SUPPLIED MATERIAL
== Segment start ==

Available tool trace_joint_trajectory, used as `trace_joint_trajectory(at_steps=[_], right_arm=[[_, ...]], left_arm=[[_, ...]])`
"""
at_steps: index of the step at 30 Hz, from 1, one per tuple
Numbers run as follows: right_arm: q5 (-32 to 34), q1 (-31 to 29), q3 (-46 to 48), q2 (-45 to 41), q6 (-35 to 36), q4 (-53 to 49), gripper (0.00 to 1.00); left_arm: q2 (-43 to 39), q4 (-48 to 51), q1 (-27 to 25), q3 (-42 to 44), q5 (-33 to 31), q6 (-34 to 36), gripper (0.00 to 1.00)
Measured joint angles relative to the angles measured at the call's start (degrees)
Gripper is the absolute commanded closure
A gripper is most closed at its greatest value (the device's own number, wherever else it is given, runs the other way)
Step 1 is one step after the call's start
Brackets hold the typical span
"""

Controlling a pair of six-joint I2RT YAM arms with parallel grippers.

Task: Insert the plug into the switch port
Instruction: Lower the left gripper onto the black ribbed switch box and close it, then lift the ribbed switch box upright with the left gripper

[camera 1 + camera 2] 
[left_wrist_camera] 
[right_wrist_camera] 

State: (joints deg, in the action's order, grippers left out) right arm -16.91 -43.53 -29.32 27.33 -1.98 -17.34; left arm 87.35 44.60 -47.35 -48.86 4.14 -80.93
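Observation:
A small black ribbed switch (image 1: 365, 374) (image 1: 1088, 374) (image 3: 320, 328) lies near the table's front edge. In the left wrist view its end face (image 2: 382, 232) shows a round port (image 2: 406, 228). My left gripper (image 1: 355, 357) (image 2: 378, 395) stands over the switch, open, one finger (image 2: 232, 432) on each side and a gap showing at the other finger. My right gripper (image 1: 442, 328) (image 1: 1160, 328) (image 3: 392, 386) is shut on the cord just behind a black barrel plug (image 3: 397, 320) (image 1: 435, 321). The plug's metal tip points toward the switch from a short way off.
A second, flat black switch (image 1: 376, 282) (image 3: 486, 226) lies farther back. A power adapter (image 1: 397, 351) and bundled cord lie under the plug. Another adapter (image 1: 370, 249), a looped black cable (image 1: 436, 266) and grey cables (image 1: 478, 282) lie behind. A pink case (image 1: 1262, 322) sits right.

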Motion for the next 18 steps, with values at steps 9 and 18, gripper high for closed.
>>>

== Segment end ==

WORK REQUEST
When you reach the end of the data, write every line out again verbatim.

TASK RESULT
Available tool trace_joint_trajectory, used as `trace_joint_trajectory(at_steps=[_], right_arm=[[_, ...]], left_arm=[[_, ...]])`
"""
at_steps: index of the step at 30 Hz, from 1, one per tuple
Numbers run as follows: right_arm: q5 (-32 to 34), q1 (-31 to 29), q3 (-46 to 48), q2 (-45 to 41), q6 (-35 to 36), q4 (-53 to 49), gripper (0.00 to 1.00); left_arm: q2 (-43 to 39), q4 (-48 to 51), q1 (-27 to 25), q3 (-42 to 44), q5 (-33 to 31), q6 (-34 to 36), gripper (0.00 to 1.00)
Measured joint angles relative to the angles measured at the call's start (degrees)
Gripper is the absolute commanded closure
A gripper is most closed at its greatest value (the device's own number, wherever else it is given, runs the other way)
Step 1 is one step after the call's start
Brackets hold the typical span
"""

Controlling a pair of six-joint I2RT YAM arms with parallel grippers.

Task: Insert the plug into the switch port
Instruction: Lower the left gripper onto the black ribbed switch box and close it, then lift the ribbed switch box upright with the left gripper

[camera 1 + camera 2] 
[left_wrist_camera] 
[right_wrist_camera] 

State: (joints deg, in the action's order, grippers left out) right arm -16.91 -43.53 -29.32 27.33 -1.98 -17.34; left arm 87.35 44.60 -47.35 -48.86 4.14 -80.93
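Observation:
A small black ribbed switch (image 1: 365, 374) (image 1: 1088, 374) (image 3: 320, 328) lies near the table's front edge. In the left wrist view its end face (image 2: 382, 232) shows a round port (image 2: 406, 228). My left gripper (image 1: 355, 357) (image 2: 378, 395) stands over the switch, open, one finger (image 2: 232, 432) on each side and a gap showing at the other finger. My right gripper (image 1: 442, 328) (image 1: 1160, 328) (image 3: 392, 386) is shut on the cord just behind a black barrel plug (image 3: 397, 320) (image 1: 435, 321). The plug's metal tip points toward the switch from a short way off.
A second, flat black switch (image 1: 376, 282) (image 3: 486, 226) lies farther back. A power adapter (image 1: 397, 351) and bundled cord lie under the plug. Another adapter (image 1: 370, 249), a looped black cable (image 1: 436, 266) and grey cables (image 1: 478, 282) lie behind. A pink case (image 1: 1262, 322) sits right.
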
Motion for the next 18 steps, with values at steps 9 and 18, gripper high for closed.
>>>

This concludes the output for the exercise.